Thematisch angeordnet, findet sich die Adam-Eva-Grotte abseits. Liest man die Gartenanlage vom Westen aus, so beginnt mit Okeanos im Südwesten die Welt wobei die biblische Schöpfungserzählung immer latent mitklingt. Bewusst wird mit Adam, Eva und der Schlange abseits im Nordwesten der biblische Zeitpunkt des Paradieses dargestellt als beide anfingen Feigenblätter aus Scham zu tragen (vgl. 1. Buch Moses 3,7). Die Schlange wird mit menschlichem Oberkörper und Schlagenunterleib dargestellt und erinnert an die ältesten Darstellungen des Gottes Okeanos.
Den Themenplan weiter folgend gelangt man zur Moses-Grotte, die bereits oben näher beschrieben wurde. Auch sie ist eher abseits, unterhalb des Gartens zu finden und verweist auf die latente Bedeutung des Biblischen. Damit ist der biblische Zyklus vom Westen mit der Schöpfung (Okeanos), Sündenfall (Adam-Eva-Grotte) und mit der Offenbarung des Gesetzes (Moses-Grotte) im Osten komplett. Das bestätigt auch das Gefälle, wie den Aufstieg zum Berg Sinai (2. Buch Moses 19,20).
Liest man die Gartenanlage nun weiter vom Norden (Dunkelheit) zum Süden (Licht), so beginnt der Aufstieg beim Palazzo Pitti (Toskana) über den Springbrunnen worunter sich die Moses-Grotte (Israel) befindet weiter über den Obelisken (Ägypten) zum Kaiser (Rom) bis hin zum Neptun-Brunnen (Griechenland) und zur Statue des Überflusses (Welt), die als höchster Punkt des thematischen Gartens betrachtet werden kann.

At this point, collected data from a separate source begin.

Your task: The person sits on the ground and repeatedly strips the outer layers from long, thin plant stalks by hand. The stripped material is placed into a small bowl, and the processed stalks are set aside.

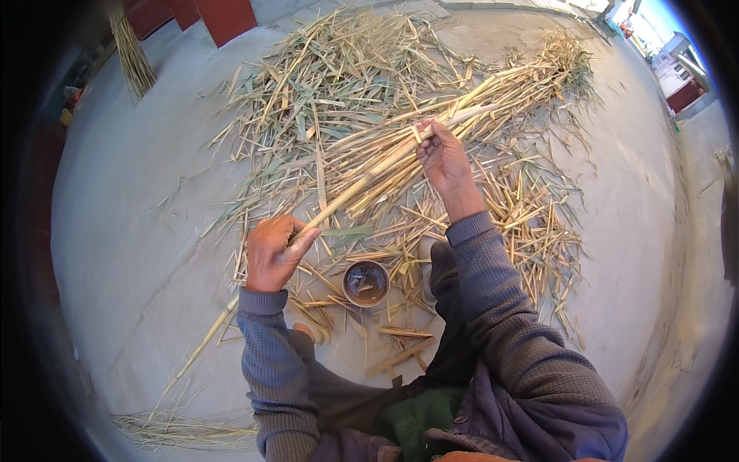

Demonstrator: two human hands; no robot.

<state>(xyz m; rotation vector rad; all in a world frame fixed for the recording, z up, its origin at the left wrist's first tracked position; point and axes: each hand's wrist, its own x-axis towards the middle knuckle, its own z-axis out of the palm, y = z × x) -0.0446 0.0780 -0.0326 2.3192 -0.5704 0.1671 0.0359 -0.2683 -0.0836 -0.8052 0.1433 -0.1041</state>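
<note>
A long pale reed stalk (364, 183) slants up across the view, from the ground at lower left to beyond my right hand. My left hand (274, 252) grips it around the middle. Farther up, my right hand (443, 157) holds the same stalk between thumb and fingers. A short, light-coloured piece (417, 134) shows at the right fingertips; whether it is a tool or a cut strip I cannot tell. Beneath the stalk lies a thick bundle of reed stalks (508, 101), its leafy ends at upper right.
Beyond the bundle spreads a heap of dry leaves (323, 86). A bowl of dark liquid (366, 283) stands between my feet, with stalk scraps (528, 222) around it. Wooden pieces (401, 357) lie nearer me. Thin stems (185, 430) lie at lower left; another bundle (131, 55) stands at upper left.
</note>
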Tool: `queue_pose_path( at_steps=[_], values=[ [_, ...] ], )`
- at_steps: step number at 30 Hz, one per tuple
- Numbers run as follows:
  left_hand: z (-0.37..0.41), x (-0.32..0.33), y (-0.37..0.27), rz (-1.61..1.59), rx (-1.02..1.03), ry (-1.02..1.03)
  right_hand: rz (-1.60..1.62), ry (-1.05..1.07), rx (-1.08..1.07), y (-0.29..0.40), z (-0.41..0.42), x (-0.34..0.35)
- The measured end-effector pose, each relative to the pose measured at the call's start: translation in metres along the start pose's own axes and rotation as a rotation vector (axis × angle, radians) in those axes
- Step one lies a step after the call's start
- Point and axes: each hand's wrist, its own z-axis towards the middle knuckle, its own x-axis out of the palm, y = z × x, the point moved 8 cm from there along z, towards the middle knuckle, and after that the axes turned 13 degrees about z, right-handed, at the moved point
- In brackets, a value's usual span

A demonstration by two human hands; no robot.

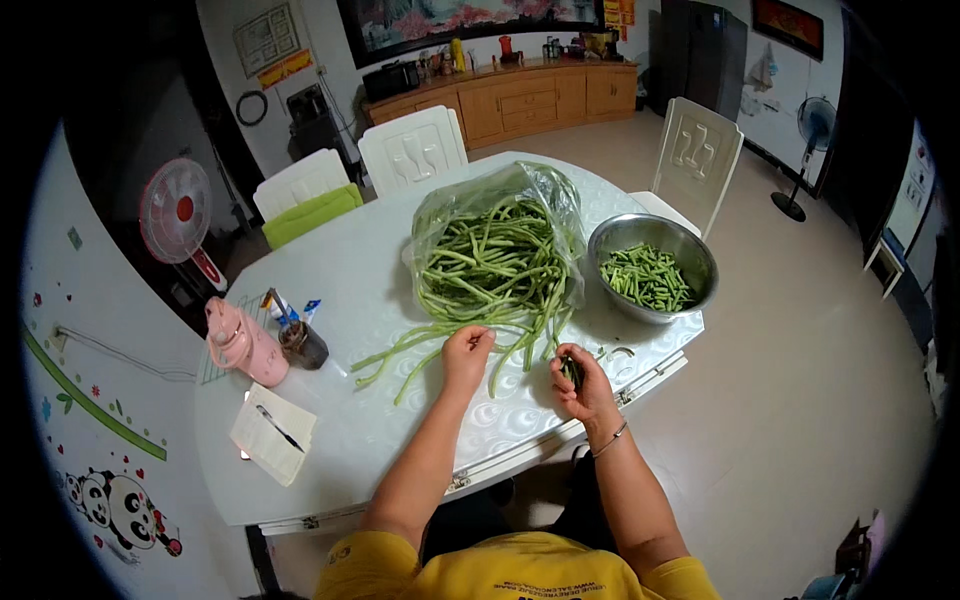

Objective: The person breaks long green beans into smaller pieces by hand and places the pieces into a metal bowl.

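Long green yard-long beans spill from a clear plastic bag lying on the table in front of me. My left hand is at the near edge of the pile with fingertips pinched together; whether a bean is between them is hard to see. Short bean pieces are gripped in the curled fingers of my right hand, just above the table's front edge. To the right stands a stainless steel bowl with many cut bean pieces inside. Several loose bean ends stretch left across the tabletop.
On the table's left are a pink bottle, a dark jar, and a notebook with a pen. White chairs stand along the far side; another chair is behind the bowl. The glossy table ends just before my body.
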Motion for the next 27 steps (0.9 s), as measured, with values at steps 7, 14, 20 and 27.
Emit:
queue_pose_path(
  at_steps=[7,14,20,27],
  values=[
    [0.054,0.034,-0.014,-0.632,-0.478,0.178,0.003,0.072,0.032,-0.001,0.0,0.006],
    [0.088,0.048,-0.004,-0.768,-0.578,0.083,-0.004,0.097,0.052,-0.003,-0.003,0.009],
    [0.08,-0.005,0.004,-0.674,-0.401,-0.074,-0.024,0.099,0.054,-0.001,-0.003,0.011],
    [0.083,-0.05,0.004,-0.298,-0.373,0.12,-0.068,0.109,0.042,-0.002,-0.001,0.014]
  ],
)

Damit stellt der Großherzog Cosimo I. de‘ Medici seine Oberherrschaft, sein Primat nicht nur über die Toskana sondern über die ganze Welt dar, und verdeutlicht schließlich damit – wie bereits gesagt, dass die im Palazzo Pitti gestaltete Politik nur von vergangenen Kulturen beurteilt werden kann. Dabei gibt es ausschließlich eine Richtgröße, die sich in der Statue des Überflusses manifestiert. Jede Herrschaft, Oberherrschaft, Kultur, Zivilisation und jedes Imperium muss sich in seinen Augen daran bemessen lassen, dass Führungsschicht und Untertanen im Überfluss leben.